There is no denying that Robert Byrd warned John Molina Jr. plenty that night, but that’s no excuse for being as quiescent as he was during the fight. Broner threw 253 more punches than Molina, which is not far from the amount he connected with. In addition, we have seen plenty of boxers lead with their head before.
For example, Bernard Hopkins and Timothy Bradley have exhibited such strategies. When Bradley fought Devon Alexander in 2009, a reason for that fight ending in a technical decision was because Bradley was leading with his head, and Alexander kept coming forward. Multiple times in the fight, those styles collided, literally.
John Molina Jr. was disappointed that he couldn’t put on a better show for the fans.
“It’s very disappointing. We wanted to give the fans a good fight, but we couldn’t fight. We couldn’t throw our punches. I couldn’t throw punches. I was getting warned back and forth by the ref, but like I said, it is what it is, and we’re on to the next.”
Once again, John Molina has no excuse. You simply can’t blame the referee for not throwing shots. If Byrd clasped his hand and impeded his physical movement, then yes, but then we wouldn’t be watching a boxing match, would we? He was out-smarted and couldn’t pull the trigger, period.
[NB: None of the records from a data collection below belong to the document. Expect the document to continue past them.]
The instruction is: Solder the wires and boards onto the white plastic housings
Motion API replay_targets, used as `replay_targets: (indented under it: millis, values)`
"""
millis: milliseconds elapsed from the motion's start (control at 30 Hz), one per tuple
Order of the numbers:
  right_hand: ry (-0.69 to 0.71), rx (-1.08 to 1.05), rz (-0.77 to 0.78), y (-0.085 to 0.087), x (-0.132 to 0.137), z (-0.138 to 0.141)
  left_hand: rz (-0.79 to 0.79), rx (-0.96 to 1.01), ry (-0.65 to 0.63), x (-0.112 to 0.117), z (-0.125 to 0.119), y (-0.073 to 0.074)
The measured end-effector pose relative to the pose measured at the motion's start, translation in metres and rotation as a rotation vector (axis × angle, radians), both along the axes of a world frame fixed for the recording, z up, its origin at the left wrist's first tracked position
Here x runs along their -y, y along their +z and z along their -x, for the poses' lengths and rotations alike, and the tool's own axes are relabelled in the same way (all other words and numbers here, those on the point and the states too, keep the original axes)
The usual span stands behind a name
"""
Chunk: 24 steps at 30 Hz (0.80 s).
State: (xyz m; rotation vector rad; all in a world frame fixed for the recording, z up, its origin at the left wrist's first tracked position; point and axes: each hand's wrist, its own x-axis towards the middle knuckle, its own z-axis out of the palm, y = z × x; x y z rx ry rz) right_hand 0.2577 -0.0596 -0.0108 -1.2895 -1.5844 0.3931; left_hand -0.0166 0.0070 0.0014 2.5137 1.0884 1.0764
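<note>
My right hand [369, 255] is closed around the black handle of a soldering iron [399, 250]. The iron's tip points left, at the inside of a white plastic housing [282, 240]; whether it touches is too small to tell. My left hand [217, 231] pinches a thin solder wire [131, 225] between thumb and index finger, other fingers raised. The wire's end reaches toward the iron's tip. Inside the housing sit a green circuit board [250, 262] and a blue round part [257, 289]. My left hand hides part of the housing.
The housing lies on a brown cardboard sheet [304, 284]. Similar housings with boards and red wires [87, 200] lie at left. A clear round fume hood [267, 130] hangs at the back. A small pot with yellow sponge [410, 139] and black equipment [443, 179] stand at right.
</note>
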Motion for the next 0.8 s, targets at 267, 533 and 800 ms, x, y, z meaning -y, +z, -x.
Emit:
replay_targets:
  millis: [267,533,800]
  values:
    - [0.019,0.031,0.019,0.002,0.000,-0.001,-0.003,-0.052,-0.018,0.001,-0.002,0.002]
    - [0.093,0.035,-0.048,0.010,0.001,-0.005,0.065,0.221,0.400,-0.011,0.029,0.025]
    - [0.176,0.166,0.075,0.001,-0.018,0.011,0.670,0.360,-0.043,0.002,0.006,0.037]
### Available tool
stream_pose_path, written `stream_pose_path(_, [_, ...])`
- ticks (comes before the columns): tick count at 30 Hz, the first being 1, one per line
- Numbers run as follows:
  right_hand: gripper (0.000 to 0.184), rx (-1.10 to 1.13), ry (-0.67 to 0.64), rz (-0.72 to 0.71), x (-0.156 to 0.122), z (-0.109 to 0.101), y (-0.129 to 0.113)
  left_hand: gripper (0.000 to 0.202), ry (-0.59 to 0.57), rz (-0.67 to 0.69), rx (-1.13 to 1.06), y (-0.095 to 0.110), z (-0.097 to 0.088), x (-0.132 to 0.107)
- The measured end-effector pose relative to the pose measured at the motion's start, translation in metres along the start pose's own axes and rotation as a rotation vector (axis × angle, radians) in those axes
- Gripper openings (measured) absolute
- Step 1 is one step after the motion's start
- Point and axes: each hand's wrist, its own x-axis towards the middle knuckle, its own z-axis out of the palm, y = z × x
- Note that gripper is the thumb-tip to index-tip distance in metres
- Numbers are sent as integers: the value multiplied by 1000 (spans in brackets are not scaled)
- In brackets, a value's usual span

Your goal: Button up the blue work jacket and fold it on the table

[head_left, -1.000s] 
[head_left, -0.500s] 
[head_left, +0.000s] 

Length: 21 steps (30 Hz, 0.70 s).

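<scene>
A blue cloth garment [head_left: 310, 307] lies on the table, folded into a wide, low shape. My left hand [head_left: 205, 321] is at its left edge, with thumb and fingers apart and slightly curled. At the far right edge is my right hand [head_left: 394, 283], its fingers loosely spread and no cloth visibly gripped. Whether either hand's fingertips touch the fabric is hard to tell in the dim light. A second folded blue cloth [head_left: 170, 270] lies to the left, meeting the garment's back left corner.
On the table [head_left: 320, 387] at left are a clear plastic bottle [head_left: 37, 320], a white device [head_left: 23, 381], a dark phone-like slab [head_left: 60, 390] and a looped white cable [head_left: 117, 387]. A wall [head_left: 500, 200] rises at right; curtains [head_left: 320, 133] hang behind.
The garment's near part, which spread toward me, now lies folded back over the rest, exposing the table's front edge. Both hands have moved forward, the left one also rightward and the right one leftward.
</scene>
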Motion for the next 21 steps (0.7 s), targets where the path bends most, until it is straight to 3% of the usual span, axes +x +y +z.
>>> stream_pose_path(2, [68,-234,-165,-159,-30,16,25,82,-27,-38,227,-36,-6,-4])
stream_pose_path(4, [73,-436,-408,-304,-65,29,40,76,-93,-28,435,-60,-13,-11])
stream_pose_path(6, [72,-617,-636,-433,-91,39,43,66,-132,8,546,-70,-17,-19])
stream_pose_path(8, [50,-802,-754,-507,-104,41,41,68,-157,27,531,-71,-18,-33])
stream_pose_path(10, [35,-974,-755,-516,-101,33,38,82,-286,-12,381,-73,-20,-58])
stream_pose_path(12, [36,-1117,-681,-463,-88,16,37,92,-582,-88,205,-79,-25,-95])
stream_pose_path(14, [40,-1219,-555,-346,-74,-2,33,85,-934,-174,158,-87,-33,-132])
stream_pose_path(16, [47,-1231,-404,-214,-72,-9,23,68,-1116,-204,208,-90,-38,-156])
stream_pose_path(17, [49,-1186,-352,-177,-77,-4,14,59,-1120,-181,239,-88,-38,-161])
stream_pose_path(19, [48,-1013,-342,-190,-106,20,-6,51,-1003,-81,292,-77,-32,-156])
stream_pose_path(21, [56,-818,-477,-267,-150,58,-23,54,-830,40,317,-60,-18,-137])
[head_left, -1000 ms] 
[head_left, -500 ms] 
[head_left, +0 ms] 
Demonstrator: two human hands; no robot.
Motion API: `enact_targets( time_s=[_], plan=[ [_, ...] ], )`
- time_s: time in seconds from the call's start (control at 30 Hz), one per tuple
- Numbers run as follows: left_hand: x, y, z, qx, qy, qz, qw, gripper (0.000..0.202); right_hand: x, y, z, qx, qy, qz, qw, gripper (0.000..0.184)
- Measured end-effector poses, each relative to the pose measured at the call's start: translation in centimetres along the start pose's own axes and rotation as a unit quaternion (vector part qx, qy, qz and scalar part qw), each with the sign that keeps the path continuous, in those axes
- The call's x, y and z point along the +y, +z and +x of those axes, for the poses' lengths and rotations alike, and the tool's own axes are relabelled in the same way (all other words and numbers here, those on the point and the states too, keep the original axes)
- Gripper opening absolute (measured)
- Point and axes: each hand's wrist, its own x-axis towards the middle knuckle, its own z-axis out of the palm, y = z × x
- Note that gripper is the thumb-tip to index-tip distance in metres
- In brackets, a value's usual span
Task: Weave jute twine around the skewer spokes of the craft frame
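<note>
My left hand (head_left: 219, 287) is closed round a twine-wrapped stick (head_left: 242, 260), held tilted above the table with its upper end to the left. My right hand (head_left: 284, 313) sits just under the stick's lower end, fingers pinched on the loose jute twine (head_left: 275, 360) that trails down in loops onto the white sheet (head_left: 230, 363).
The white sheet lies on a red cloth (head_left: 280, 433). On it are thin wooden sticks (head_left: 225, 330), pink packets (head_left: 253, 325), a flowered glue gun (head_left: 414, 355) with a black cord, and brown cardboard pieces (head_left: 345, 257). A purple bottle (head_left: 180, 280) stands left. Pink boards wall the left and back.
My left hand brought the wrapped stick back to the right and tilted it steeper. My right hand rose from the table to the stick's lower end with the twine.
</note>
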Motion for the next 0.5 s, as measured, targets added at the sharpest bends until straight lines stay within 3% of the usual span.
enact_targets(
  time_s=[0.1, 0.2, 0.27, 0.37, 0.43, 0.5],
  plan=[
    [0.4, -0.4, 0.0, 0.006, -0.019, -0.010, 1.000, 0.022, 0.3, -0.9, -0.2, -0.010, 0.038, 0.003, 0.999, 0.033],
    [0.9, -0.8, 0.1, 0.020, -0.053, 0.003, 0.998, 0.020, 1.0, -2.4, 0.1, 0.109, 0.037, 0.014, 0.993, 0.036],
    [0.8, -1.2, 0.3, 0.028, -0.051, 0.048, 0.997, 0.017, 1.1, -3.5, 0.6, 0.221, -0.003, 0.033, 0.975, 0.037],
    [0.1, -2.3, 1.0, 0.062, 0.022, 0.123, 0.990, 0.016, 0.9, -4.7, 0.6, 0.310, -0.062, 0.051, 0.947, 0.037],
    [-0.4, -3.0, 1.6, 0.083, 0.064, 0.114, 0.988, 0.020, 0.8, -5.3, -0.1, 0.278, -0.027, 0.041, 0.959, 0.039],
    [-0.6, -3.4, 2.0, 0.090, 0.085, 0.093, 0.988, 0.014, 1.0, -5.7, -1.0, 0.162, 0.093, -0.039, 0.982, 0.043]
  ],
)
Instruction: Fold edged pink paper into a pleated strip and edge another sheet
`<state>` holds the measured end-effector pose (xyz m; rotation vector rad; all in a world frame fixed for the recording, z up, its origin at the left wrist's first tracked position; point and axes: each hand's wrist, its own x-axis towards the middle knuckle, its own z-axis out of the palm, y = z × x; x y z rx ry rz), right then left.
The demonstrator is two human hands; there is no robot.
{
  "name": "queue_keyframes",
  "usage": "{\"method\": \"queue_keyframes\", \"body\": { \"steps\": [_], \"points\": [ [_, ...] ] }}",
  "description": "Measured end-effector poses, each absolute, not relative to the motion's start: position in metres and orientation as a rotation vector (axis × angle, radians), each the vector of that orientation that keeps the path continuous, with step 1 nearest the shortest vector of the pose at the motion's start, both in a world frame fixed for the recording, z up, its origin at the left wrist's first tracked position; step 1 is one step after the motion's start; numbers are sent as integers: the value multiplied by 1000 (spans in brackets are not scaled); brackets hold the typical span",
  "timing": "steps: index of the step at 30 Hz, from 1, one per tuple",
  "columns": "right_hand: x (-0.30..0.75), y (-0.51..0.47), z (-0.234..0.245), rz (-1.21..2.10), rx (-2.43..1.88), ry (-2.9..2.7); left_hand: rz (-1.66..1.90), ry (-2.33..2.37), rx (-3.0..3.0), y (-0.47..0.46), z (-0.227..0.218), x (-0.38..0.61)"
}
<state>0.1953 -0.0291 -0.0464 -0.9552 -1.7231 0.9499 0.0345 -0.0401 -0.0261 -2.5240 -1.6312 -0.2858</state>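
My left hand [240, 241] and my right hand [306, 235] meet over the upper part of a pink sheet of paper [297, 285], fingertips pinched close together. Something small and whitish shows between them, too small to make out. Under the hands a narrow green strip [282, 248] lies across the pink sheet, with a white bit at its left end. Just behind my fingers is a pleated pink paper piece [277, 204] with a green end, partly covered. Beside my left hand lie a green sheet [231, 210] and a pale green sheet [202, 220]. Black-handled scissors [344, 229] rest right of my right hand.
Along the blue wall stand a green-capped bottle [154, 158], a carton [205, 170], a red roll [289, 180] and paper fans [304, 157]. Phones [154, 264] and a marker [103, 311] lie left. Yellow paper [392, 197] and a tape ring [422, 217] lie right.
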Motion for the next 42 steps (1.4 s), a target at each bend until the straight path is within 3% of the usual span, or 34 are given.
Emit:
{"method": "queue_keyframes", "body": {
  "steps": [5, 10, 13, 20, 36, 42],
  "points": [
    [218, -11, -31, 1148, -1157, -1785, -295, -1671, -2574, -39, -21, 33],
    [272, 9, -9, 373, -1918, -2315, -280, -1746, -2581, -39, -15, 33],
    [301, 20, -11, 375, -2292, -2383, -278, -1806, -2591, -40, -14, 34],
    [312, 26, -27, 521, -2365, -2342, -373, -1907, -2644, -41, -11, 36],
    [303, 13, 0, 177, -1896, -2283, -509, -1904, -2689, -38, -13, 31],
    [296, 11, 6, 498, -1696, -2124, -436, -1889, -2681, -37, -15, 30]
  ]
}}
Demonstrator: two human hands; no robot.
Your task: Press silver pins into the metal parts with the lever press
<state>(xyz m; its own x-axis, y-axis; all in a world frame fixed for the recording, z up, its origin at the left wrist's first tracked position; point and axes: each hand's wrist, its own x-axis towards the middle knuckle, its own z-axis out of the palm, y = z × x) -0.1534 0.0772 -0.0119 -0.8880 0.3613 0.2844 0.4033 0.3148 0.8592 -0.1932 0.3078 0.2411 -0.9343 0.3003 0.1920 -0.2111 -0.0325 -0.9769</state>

In spite of that, John Molina Jr. was very impressed with the debut of Premier Boxing Champions on NBC and the experience it has given compared to other promotions.
“It’s phenomenal. It’s going to blow boxing out of the water. I like the way it looks. The fans are very receptive towards it, and I’m excited to be a part of it,” he added.
Despite taking a wide loss, Molina wants to return to the ring this year, preferably against an opponent who is offensive-minded as he is.
“I want to get in there in July or August,” said Molina. “I want to give the world a dog fight; a fight that we know what I excel in. I want to fight someone who is going to sit there and fight me.”
While Fernando Pimental of Tha Boxing Voice brought up Josesito Lopez as a potential opponent for John Molina, but the former WBO NABO Lightweight champion, wants to keep an open field.
“Any fight at 140 or 147,” said Molina. “Josesito is a hell of a fighter; great fighter, and anybody at 140 for sure. 147 is in our near future as well.”
For the fans that were displeased with John Molina Jr.’s performance, he offered an apology.
“I apologize for not being able to make it more of a dogfight, but my hands were tied in there. The next fight will be a dog fight. I want to show the world a fight of the year every time I fight; that wasn’t it. Stylistically, I felt like I couldn’t do my job in there with the way Broner was fighting, and the way the referee was telling me every time he was going to disqualify me every time I tried to engage.”
Well, it was more of a half-apology. While admitting that Adrien Broner’s style was part of the reason for his poor performance, he still couldn’t hold back his rancor for the referee. Hopefully, John Molina Jr. can put on a better performance for the fans when he returns to the ring.